O fato é que, de uma tacada só, perdi de acompanhar - em tempo real - toda uma miríade de tendências que transformava o cenário pop, aqui e em Marte. Quando comecei a me cansar das ginásticas poéticas do Chico (uma Nadia Comaneci das palavras...) e dos longos e pentatônicos solos do David Gilmour, era tarde demais. O Titãs já estava prestas a gravar baladinhas de merda, o Capital Inicial já não era tão “inicial” assim e o Renato Russo - esse poeta pop que beira a completude - já se deitava à cova debatendo "o subjetivo intrínseco ao decompor da matéria" com os vermes que o comiam (quando vivo, muitos vermes o comeram também...).

Veja que não era uma ojeriza generalizada ao pop-rock nacional. Era o peso dos clássicos que ocupava espaço. A sombra desses últimos encobria o que pintava de novo, a linguagem redescoberta na música tupiniquim. Ouvia a Rita Lee, o Lulu, e o 14 Bis. Mas perceba que todos os citados ou caminharam pelo progressivo ou traziam alguma ligação com as Eminências Pardas da MPB (é o caso do 14 Bis, ligado ao pessoal de Minas, Clube da Esquina e coisa e tal). Era, creio agora, um surdo com o ouvido bem afinado.

Tenho tirado o atraso nesses últimos anos pelas mãos da ala Garbosa Infante do Arlequim Rock'n'Roll Band. Tenho repassado a coisa toda (e na maioria dos casos, "passado" mesmo, sem o "re", pois que muito nunca tinha nem ouvido). E que coisa!!!! O som é mesmo simples... Mas a poesia é de encantar. É lépida, satírica, audaz, inquieta, transgressora, incômoda e ácida. Tudo junto e sem perder a alegria que induz a reflexão... Em muitos casos o lirismo do pop oitentista traz uma sutileza digna dos nossos maiores menestréis.

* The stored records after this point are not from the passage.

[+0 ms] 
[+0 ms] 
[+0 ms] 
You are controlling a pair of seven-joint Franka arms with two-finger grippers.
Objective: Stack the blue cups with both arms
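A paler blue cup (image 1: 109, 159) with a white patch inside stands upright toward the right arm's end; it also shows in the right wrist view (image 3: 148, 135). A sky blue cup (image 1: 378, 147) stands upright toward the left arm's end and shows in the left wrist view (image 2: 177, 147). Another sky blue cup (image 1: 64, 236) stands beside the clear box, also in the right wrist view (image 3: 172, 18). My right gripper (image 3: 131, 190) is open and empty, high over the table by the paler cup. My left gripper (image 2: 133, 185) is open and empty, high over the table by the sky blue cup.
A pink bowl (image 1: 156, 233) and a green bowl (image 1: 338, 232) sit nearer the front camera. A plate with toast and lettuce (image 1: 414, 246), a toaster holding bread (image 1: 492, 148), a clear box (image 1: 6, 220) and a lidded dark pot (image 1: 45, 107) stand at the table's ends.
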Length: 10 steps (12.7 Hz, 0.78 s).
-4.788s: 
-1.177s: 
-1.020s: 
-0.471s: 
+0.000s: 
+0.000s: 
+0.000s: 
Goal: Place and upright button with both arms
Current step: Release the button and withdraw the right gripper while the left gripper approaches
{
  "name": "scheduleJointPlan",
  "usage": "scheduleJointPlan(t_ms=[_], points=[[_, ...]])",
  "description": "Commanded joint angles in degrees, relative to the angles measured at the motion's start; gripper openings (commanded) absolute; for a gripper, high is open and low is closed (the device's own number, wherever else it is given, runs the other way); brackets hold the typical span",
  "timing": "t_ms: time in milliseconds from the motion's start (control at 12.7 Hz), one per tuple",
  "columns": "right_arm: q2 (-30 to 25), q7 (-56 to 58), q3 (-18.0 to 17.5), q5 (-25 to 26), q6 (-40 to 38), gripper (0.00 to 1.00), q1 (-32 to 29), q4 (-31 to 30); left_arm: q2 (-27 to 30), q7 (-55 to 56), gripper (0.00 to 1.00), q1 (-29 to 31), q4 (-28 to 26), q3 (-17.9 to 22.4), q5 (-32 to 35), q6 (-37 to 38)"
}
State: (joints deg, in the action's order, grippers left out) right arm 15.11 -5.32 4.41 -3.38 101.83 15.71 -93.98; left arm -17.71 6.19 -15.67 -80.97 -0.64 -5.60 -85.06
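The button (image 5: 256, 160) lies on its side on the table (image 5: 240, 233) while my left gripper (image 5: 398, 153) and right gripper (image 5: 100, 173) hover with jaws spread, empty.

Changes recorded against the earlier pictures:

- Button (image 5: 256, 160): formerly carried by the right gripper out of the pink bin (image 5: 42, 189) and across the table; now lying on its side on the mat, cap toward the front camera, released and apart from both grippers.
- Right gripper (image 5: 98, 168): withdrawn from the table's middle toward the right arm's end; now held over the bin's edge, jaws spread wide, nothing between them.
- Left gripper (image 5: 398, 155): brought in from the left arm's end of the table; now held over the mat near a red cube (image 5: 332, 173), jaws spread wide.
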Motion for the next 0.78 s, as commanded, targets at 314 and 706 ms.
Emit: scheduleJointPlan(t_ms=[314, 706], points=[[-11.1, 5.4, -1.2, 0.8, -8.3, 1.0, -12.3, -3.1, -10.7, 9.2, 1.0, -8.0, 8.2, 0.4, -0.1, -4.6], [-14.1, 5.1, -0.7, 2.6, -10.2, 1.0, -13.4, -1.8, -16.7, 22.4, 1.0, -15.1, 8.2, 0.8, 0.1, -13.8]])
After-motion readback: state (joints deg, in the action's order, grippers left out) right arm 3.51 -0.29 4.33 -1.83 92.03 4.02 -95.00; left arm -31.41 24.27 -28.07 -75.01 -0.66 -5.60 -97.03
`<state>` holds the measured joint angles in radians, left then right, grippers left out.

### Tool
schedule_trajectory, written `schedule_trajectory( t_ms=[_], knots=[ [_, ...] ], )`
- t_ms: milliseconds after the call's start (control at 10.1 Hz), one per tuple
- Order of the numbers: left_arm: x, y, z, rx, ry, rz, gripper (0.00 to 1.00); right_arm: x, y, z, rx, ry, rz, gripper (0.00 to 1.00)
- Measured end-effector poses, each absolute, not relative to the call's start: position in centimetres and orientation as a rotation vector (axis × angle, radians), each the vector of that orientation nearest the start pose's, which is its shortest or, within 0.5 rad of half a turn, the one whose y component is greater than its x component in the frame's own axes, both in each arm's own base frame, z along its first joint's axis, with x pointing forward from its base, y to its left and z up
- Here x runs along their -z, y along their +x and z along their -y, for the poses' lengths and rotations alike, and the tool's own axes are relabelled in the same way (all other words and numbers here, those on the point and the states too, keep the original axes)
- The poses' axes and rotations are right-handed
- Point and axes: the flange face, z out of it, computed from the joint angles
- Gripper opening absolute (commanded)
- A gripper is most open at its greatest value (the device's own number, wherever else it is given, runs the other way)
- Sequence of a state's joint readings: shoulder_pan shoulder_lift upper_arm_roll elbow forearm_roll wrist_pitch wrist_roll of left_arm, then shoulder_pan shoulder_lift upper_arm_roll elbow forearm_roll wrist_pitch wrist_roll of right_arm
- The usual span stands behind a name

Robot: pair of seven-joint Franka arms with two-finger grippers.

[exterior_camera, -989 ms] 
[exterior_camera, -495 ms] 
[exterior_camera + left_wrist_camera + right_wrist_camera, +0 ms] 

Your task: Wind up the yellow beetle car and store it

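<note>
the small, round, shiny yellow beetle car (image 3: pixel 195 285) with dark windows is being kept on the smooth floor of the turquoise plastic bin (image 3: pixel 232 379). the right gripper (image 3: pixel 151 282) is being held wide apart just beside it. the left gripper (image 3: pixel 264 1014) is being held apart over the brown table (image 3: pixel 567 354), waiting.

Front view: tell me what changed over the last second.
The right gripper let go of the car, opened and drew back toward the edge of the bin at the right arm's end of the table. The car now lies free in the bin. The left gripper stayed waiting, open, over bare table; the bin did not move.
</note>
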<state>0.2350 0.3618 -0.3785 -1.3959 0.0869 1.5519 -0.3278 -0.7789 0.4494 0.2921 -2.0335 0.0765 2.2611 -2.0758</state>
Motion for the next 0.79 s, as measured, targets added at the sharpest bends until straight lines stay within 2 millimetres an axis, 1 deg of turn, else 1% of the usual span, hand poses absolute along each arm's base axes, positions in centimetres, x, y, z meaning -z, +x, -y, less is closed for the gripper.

Os caras foram até às raízes do Rock'n'Roll e de lá trouxeram a "pegada", o riff simples de poucos acordes, mas que lhe toma alma e corpo num átimo. E fizeram mais: tascaram dentro dessas harmonias, verdadeiras pérolas da língua. Pra que se tenha idéia de como isso me atingiu, nos últimos meses larguei a mania de estudar e exercitar solos na guitarra... Quer dizer, não larguei de tudo, claro. Mas agora tiro um tempo pra formatar as bases distorcidas. Outro mundo, de técnicas bem diferentes, esse da guitarra rítmica. E é um barato. A "batida" de "Veraneio Vascaina" e "Geração Coca-Cola" na versão do Capital Inicial (quando faz um "remake" do abortado Aborto Elétrico) é de prazerosa execução. Coisa pra se divertir mesmo... A redescoberta do prazer de tocar sem a preocupação com o virtuosismo... só tocar.

De forma que, peço desculpas... Peço as mais calorosas desculpas a mim mesmo pelo que me privei. Sim, pois os meninos "oitentistas" estão cagando e andando pra minha inflexibilidade pseudo-intelectual "setentista". Peço escusas a mim mesmo em todos os planos. Por não ter dançado ao som do Pet Shop Boys e não ter viajado na voz belíssima do Morten Harket (vocalista do A-Há). Mil perdões a mim mesmo pela cara feia que fazia quando no bar "The Wall" (reduto rock nos velhos tempos em Mossoró) subia ao palco alguma "bandinha" pop rock tomando o tempo do meu precioso contrabaixo e suas viagens alucinantes, intermináveis e chatas. Mea culpa, mea culpa, mea culpa.



PS - Mais que recomendo, sobre o universo pop rock da década de oitenta (com uma rica contextualização - se bem que rápida - sobre a sonoridade dos anos 70)
"Dias de Luta - O Rock e o Brasil dos Anos 80", Ricardo Alexandre, Editora DBA, 2002

Um comentário:

Anônimo disse...

Meu caro. Nunca é tarde para voltar atrás, principalmente quando essa volta for relacionada à música. As manifestações culturais nos anos 80 foram reflexo de uma época em que tudo conspirava para um "modus vivendi fruto da inquietude...", de luta "sem aquela farda...". Com toda certeza, foram "dias de luta". E os analistas ($$$) do "real" falam em uma década perdida...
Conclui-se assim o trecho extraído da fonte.